Abbiamo progettato il nostro riscaldatore per la tempra del vetro marino in modo da mantenere stabile il campo termico, anche a potenza elevata. Il forno si riprende rapidamente dopo il carico e rimane sul setpoint senza deviazioni.
Cosa conta davvero sotto il cofano
Questo riscaldatore utilizza elementi a infrarossi a onda corta che rispondono rapidamente, così la superficie del vetro raggiunge la temperatura di tempra in modo rapido e uniforme. La disposizione è studiata per garantire una potenza uniforme su tutta la zona di riscaldamento, riducendo i punti caldi e i bordi freddi che causano stress termico.
È progettato per uso industriale: alta densità di potenza, tassi di salita controllati, e terminali con cablaggi in grado di sopportare cicli termici ripetuti. Il consumo energetico è gestito abbinando l’output al carico e minimizzando le perdite in standby. In pratica, questo significa meno calore sprecato che si disperde nel corpo del forno e meno kWh per ciclo.
Perché funziona per il vetro marino
La tempra del vetro marino richiede un riscaldamento ripetibile, soprattutto con vetri spessi e prodotti con rivestimento. Temperature non uniformi sono la via più rapida a rotture o deformazioni difficili da controllare.
Questo riscaldatore riduce la finestra di riscaldamento e migliora il recupero della temperatura, permettendo di aumentare la produttività senza sovraccaricare il forno. I risparmi energetici derivano da tempi di mantenimento più brevi e minori sovra-temperazioni: meno ore di inattività a temperature elevate, picchi di potenza più bassi e un profilo operativo prevedibile giorno dopo giorno.

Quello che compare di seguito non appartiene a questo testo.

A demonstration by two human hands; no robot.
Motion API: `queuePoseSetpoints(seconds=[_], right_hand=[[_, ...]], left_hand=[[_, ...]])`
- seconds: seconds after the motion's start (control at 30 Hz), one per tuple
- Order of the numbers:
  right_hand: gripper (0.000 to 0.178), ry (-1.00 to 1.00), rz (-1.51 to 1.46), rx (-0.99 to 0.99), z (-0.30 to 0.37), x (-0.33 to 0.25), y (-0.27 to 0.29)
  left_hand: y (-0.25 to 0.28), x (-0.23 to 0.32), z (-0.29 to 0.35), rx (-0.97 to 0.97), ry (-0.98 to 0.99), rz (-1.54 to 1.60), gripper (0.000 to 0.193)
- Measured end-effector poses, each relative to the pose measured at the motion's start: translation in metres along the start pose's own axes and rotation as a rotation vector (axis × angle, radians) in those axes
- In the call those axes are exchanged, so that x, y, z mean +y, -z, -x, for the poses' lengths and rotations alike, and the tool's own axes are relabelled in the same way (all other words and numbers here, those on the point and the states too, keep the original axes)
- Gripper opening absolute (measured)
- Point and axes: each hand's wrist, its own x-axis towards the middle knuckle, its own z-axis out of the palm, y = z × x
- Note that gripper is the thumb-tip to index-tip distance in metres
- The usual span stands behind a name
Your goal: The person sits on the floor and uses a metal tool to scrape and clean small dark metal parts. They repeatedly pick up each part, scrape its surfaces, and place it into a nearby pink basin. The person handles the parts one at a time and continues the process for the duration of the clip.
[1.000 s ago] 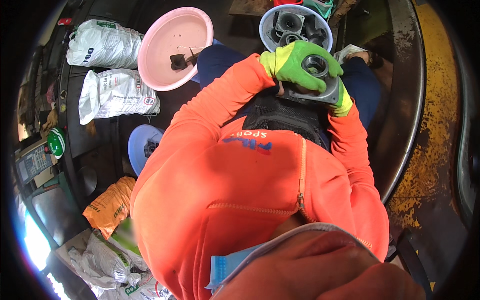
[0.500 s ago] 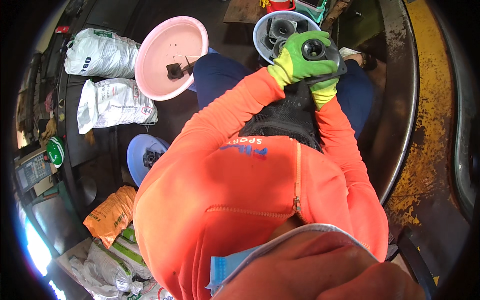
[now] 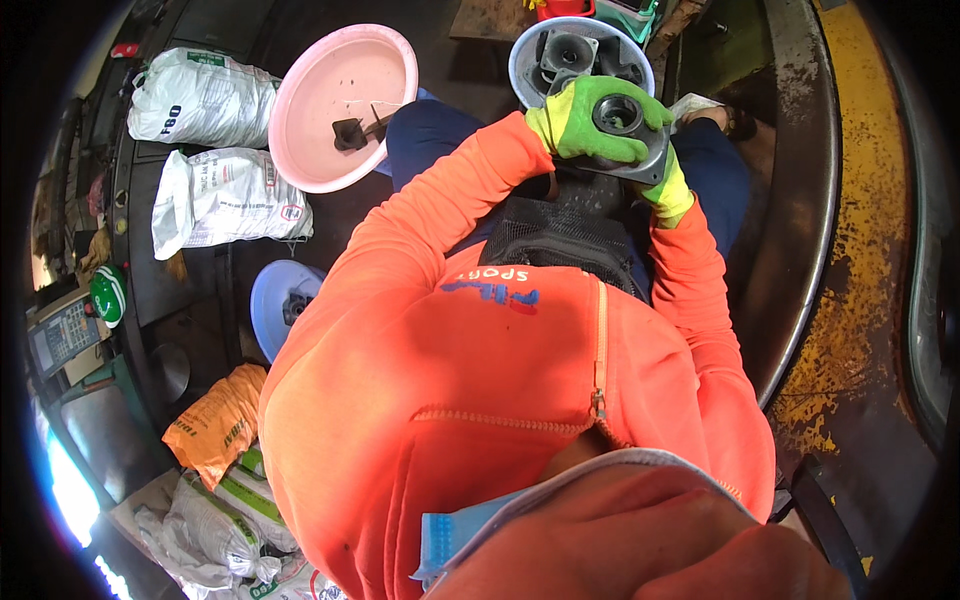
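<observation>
Both my hands wear green gloves with yellow cuffs. My left hand [image 3: 585,125] is wrapped over a black square-flanged part [image 3: 655,160] that has a raised round collar with a hole. At the part's right, near edge my right hand [image 3: 672,190] grips it, its fingers mostly hidden underneath. Just beyond my hands, a light blue basin [image 3: 518,75] holds several similar black parts [image 3: 567,52] with round openings.
To the left, a pink basin [image 3: 290,120] contains a small dark piece [image 3: 349,134]. White sacks [image 3: 205,98] lie beside it. Another blue basin [image 3: 262,310] stands by my left side, near an orange sack [image 3: 215,425]. A curved metal edge [image 3: 825,200] runs along my right.
Both hands have drawn the black part slightly toward my body. More of the right glove now shows at the part's near edge, and more parts show in the basin.
</observation>
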Motion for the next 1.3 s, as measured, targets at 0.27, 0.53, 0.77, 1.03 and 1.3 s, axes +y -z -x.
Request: queuePoseSetpoints(seconds=[0.27, 0.53, 0.77, 1.03, 1.3], right_hand=[[0.052, -0.162, -0.266, -0.062, 0.002, 0.001, -0.006], [0.04, 0.004, -0.145, 0.171, -0.015, 0.006, -0.005], [0.034, 0.14, 0.323, 0.476, -0.021, 0.012, -0.022], [0.039, 0.259, 0.387, 0.166, -0.015, -0.027, -0.006], [0.042, 0.241, 0.227, 0.096, -0.01, -0.012, 0.001]], left_hand=[[0.008, -0.002, -0.004, -0.367, 0.077, 0.228, 0.039], [0.03, -0.001, -0.022, -0.242, 0.009, -0.123, 0.051], [-0.017, -0.02, -0.009, 0.36, -0.23, -0.173, 0.045], [0.0, 0.0, -0.002, 0.029, -0.126, -0.076, 0.04], [0.008, -0.003, -0.004, -0.133, -0.082, 0.027, 0.037]])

Questo si traduce in meno pannelli da rilavorare e una linea che lavora con output costante.
Cosa bisogna controllare
Il riscaldamento ad alta potenza è sensibile alla stabilità della tensione e alla resistenza di contatto. Verificate che l’alimentazione e la barra di distribuzione supportino la corrente nominale, e controllate che il montaggio e il percorso dei cavi rispettino le distanze di sicurezza del forno.
Non sorprendetevi se al primo avvio dopo l’installazione ci vuole un po’ più di tempo per raggiungere la potenza massima. Successivamente, le prestazioni si stabilizzano e diventano ripetibili.